## REQUIREMENT
Reproduce the entries below exactly, but leave the pictures out.

## RECORDS FOR THIS EXERCISE

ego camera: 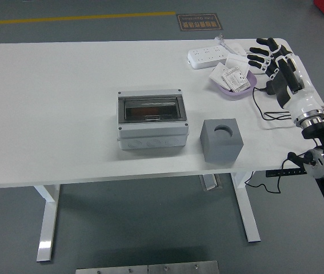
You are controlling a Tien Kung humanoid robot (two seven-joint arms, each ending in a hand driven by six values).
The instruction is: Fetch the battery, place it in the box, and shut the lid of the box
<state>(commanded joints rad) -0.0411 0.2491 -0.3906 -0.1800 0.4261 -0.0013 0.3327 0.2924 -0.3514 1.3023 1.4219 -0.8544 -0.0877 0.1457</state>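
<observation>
Battery packs lie in the purple bowl (234,91); their print is unreadable. Right hand (270,57), fingers spread and empty, hovers just beside it. Box (152,120) lid is shut.

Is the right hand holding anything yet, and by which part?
Nothing: the right hand hovers with fingers spread beside the purple bowl of small white packets.

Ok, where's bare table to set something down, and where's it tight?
Free: the whole stretch left of the grey box, and the far strip behind it. Narrow gap between the box and the grey block. Crowded: far right corner, with power strip, purple bowl, cables and the right hand.
</observation>
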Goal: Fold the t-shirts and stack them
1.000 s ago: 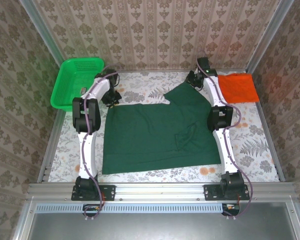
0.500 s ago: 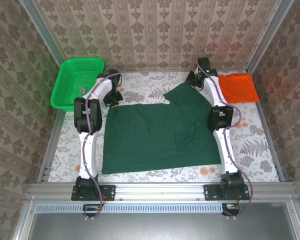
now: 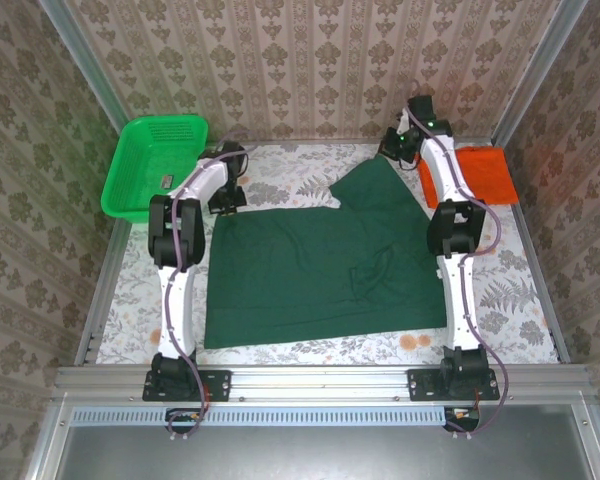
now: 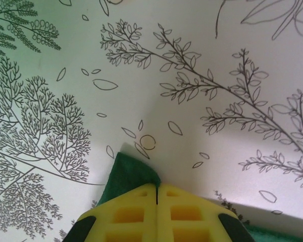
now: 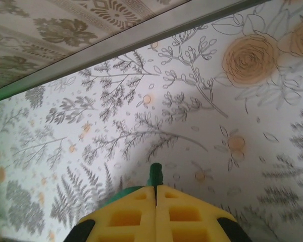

## RESPONSE AREA
ego camera: 
You are controlling a Tien Kung humanoid robot (two seven-joint arms, each ending in a hand driven by six values).
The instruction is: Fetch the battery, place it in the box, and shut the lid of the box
<state>(commanded joints rad) -0.0411 0.2491 -0.3906 -0.1800 0.4261 -0.0013 0.3327 0.2924 -0.3514 1.3023 1.4219 -0.8544 -0.0877 0.1457</state>
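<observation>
Battery packs lie in the purple bowl (234,91); their print is unreadable. Right hand (270,57), fingers spread and empty, hovers just beside it. Box (152,120) lid is shut.

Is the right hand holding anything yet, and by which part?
Nothing: the right hand hovers with fingers spread beside the purple bowl of small white packets.

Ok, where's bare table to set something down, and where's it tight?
Free: the whole stretch left of the grey box, and the far strip behind it. Narrow gap between the box and the grey block. Crowded: far right corner, with power strip, purple bowl, cables and the right hand.
</observation>
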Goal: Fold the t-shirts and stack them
1.000 s ago: 
0.500 s ago: 
now: 
now: 
now: 

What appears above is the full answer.